Les abus d’autorité des fonctionnaires locaux pour tuer dans l’œuf les pétitions venues des provinces vers les grandes métropoles sont une vieille habitude. Mais la manipulation des données Covid individuelles constitue une sophistication nouvelle.
Il y a une dizaine d’années, les opérations de ce type étaient confiées à des « sociétés de services » qui se chargeaient de stopper les protestataires, regroupés manu-militari dans des bus qui les éloignaient du cœur des villes et les regroupaient dans des hôtels désaffectés ou réquisitionnés, à l’abri des regards. Lire : Les contradictions du droit à pétition.
Dans un pays aujourd’hui traversé par la crainte d’un freinage rapide de la croissance, où les prestations sociales (retraites, assurance maladie, aides sociales) restent encore très inégalement réparties, il est impossible de sous-estimer l’importance que les Chinois accordent à leur épargne. Et à quel point une fraude qui la ferait soudain disparaître peut avoir un potentiel d’explosion sociale de grande ampleur.

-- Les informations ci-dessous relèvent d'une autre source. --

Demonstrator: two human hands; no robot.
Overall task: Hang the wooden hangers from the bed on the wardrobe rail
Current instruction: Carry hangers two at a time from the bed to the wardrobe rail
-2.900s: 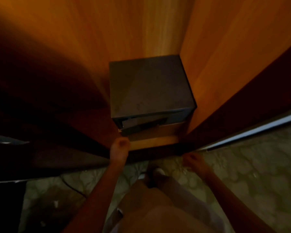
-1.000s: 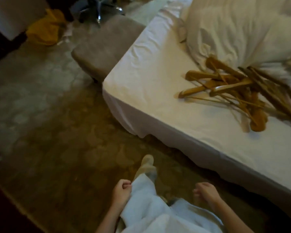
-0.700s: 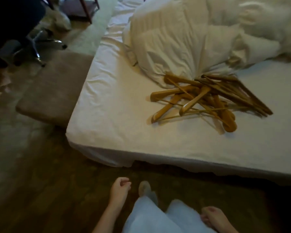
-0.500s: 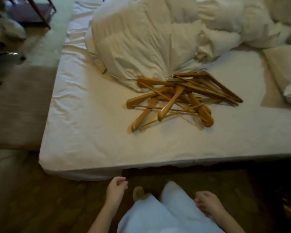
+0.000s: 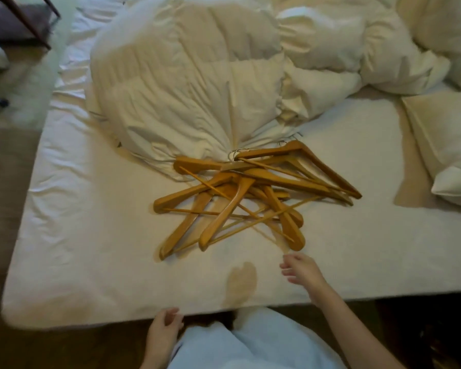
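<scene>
With every hanger here seemingly left to hang, honey-coloured wooden hangers [image 5: 250, 198] lie piled on the white-sheeted bed [image 5: 91, 262] against a rumpled cream duvet [image 5: 186, 89], as a person's empty right hand [image 5: 301, 270], fingers loosely parted, hovers just short of them, the left hand [image 5: 164, 331] loosely curled, empty.

Dim, warm light gives the white bed [image 5: 91, 262] a yellowish cast, and a soft shadow [image 5: 241, 283] lies on it between the left hand [image 5: 164, 331] and the right hand [image 5: 301, 270]. The floor [image 5: 64, 350] beside the left hand sinks almost to black. The wide lens bows the bed's edges, and the far corner left of both hands is blurred.
</scene>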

Conscient des risques politiques le pouvoir avait, il y a quelques années, créé une garantie des dépôts couvrant jusqu’à 500 000 Yuans (74 500 dollars) par client. Mais les comptes de nombres de personnes de la classe moyenne même modeste, sont souvent beaucoup plus fournis.
Feng Tianyu, la dame enceinte citée plus haut, avait par exemple, déposé 160 000 $ sur son compte, comprenant ses économies et la pension de son père. Un autre lui aussi séduit par les taux d’intérêt, avait placé 600 000 $. Un client de Hangzhou, beaucoup plus riche, mais tout aussi naïf avait confié 6 millions de $ à une des banques du Henan aujourd’hui dans la tourmente. Depuis avril, il cherche à les récupérer sans succès.
Tandis que l’enquête sur les circonstances de la manipulation des applications Covid, pourrait dévoiler des compromissions plus vastes impliquant à la fois des fonctionnaires municipaux et des banquiers [2], les autorités sont en alerte.
Les canaux d’information officiels rappellent au public de ne pas se laisser leurrer par le mirage de rendements improbables et se mettent en mesure d’indemniser les victimes des fraudes dont le total pourrait dépasser plusieurs milliards de Dollars US.
Note(s) :
[1] Il y a un an la ville de Zhengzhou avait déjà défrayé la chronique à la suite d’inondations provoquées par la mauvaise gestion d’un barrage par les autorités locales qui fit plusieurs centaines de victimes (lire les mises à jour du 27 juillet et du 3 août de l’article : Au Henan et à Zhengzhou, la « Ville-éponge », un remarquable effort de solidarité des géants du numérique.
[2] Le 23 juin, la Commission de discipline de Zhengzhou annonçait que Feng Xianbin, le Directeur du bureau de préventions des maladies infectieuses de la ville avait été exclu du parti et son adjointe Zhang Linlin relevée de son poste et mutée. Trois autres fonctionnaires que ces derniers avaient chargé de mettre en œuvre la manipulation des applications Covid ont été arrêtés.